Hyperspectral vision in meats
Hyperspectral cameras can reveal much more than conventional cameras or manual spectrometers.
Raw meat has a high risk of contamination, so a reliable and objective inspection process is a necessity to ensure the quality of products.
Integrating hyperspectral vision equipment into quality control and classification processes improves capacity in product inspection and process analysis.
Do not hesitate to consult with INSPECTRA the possibility to detect any quality defects presented by your products. We will be happy to test in our laboratory the possibility of detection using hyperspectral vision technology.
Our systems integrate different vision equipment allowing to automate the following inspection and classification tasks:
- Detection of surface contamination by foreign bodies (metal, plastic, bone, hair, wood, parasites…).
- Classification according to quality parameters: tissue composition (lean and fat), percentage of water, protein, collagen, tenderness or ph.
- Detection of cutting defects (PSE, DFD, presence of viscera, bone chips, hair…).
Hyperspectral vision in fish
In the production of fish, it is important to know the date of capture to know which product has to go to market earlier, thus guaranteeing its freshness.
The variation in natural pigmentation in fish according to its date of capture and method of conservation is considerable. The main one is seen in the colour of the eyes, varying the luminosity from black to translucent white during the initial period of 2 to 8 days. The eyes colour changes with the days during its conservation in the ice.
The main colour change in the fillets occurs during storage, increasing the yellowing. This change can be detected by analysing the colour in the frequency spectrum of the shades from blue to yellow. Gill filaments also show a characteristic change from bright red to pale yellow over time.
Currently, to determine the freshness of the fish is only available with information from fishing boats, which is not always accurate and can be fraudulent.
Through the analysis of hyperspectral images, we obtain information quickly, safely and not destructively for the evaluation of freshness, analyzing different parameters of the fish, which allows us to discriminate between varieties of the same and estimate the date of capture.
The great potential of colour analysis by hyperspectral imaging to evaluate the freshness of fish at its earliest age (up to about 10 days), solves a problem for producers, since it is not easy to evaluate the freshness quality of the fish by analytical means.
FRUITS AND VEGETABLES
Hyperspectral vision in fruits and vegetables
Get mature, better-quality products with an optimized shelf life and reduce waste and rejection of quality product.
Integrate hyperspectral cameras into your quality control and classification processes to enhance your ability in product inspection and process analysis. Non-invasive real-time inspection replaces time-consuming visual inspections and laboratory tests. Our equipments allow online inspection of 100% of the product flow.

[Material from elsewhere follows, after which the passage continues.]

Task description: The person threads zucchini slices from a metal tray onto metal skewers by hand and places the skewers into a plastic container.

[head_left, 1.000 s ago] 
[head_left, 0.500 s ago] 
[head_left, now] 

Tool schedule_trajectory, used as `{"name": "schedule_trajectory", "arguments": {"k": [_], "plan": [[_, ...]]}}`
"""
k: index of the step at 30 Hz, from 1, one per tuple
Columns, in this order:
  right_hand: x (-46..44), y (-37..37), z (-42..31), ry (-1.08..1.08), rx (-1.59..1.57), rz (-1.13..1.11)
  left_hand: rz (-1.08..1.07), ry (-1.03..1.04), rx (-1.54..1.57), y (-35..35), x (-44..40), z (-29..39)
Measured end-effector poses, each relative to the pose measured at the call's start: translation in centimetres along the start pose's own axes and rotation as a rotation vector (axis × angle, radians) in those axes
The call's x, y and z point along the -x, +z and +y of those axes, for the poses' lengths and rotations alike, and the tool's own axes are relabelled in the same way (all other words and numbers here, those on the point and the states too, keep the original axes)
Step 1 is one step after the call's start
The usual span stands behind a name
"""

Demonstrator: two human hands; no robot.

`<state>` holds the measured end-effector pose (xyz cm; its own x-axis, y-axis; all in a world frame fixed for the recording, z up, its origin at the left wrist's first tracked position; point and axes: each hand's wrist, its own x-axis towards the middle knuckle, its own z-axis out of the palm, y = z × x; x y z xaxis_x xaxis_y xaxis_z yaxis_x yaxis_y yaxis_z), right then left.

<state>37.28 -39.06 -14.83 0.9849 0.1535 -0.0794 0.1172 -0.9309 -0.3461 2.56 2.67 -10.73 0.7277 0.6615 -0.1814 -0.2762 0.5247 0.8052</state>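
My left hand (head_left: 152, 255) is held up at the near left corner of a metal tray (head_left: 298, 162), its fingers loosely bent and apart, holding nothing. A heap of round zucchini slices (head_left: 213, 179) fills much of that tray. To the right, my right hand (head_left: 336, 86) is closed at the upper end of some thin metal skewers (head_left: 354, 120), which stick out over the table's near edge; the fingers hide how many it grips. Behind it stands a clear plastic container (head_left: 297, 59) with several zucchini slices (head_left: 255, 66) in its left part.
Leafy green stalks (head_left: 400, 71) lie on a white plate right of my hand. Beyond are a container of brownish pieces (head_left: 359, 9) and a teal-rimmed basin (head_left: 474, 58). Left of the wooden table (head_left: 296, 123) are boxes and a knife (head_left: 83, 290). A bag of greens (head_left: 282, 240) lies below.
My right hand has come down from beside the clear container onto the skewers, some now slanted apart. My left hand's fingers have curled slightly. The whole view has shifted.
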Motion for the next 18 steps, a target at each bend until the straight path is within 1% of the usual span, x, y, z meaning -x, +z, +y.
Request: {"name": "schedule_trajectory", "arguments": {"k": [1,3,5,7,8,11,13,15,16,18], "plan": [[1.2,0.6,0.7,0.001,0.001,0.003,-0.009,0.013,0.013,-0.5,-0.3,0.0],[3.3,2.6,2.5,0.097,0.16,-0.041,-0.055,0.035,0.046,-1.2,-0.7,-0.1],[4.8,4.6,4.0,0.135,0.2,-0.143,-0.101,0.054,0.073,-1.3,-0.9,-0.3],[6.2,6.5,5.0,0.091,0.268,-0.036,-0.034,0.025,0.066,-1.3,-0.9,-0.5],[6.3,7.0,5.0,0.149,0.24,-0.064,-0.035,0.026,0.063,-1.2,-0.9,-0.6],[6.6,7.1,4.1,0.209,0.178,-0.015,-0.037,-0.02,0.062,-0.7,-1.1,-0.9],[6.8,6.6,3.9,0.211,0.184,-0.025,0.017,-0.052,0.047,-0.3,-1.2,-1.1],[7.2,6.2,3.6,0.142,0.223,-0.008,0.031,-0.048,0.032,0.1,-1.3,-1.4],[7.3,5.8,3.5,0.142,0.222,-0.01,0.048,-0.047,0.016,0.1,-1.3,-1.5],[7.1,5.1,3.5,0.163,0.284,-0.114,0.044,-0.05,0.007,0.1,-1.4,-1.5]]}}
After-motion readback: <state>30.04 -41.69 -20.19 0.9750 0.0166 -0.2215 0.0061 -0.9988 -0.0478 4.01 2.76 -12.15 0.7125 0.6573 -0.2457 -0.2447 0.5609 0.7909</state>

Our equipment allows to detect spots and bruises under the skin, to know the maturity and the chemical quality regardless of the colour and size of the fruit. It also allows detection and removal of foreign materials such as plastic, wood, paper, metal or insects.
For example, predicting the quality of high commercial value fruits such as avocado is difficult due to its non-apparent visual change. However, with hyperspectral vision, changes that are not visible to the eye can be detected and predicted. Changes in fruit quality have a specific spectral signature that can be detected with our equipment.
Other applications in fruits and vegetables can be:
- Early detection of damage from shocks, frost or cracks
- Maturity inspection
- Starch and sugar inspection
- Sugar content prediction and impurity detection
Hyperspectral vision in wines
In wine production it is important to know the phenolic composition of each type of grape at each stage of the harvest to determine its antioxidant potential and possible industrial applications. In addition, it is necessary to do so quickly and accurately to speed up decision making and avoid product waste.
At present, physical-chemical analyses are carried out to determine the phenolic composition of the by-products of winemaking, which are slow and costly.
By analyzing hyperspectral images in near infrared (900 to 1700 nm) we obtain information quickly, safely and non-destructively for the evaluation of chemical composition. This allows us to discriminate between varieties, estimate the date of sampling and predict the flavanol content of the grape seeds.
Hyperspectral techniques are presented as an alternative to conventional chemical analysis since they allow us to estimate the content of phenolic compounds in the by-products without the need for a tedious sample treatment procedure or the use of solvents.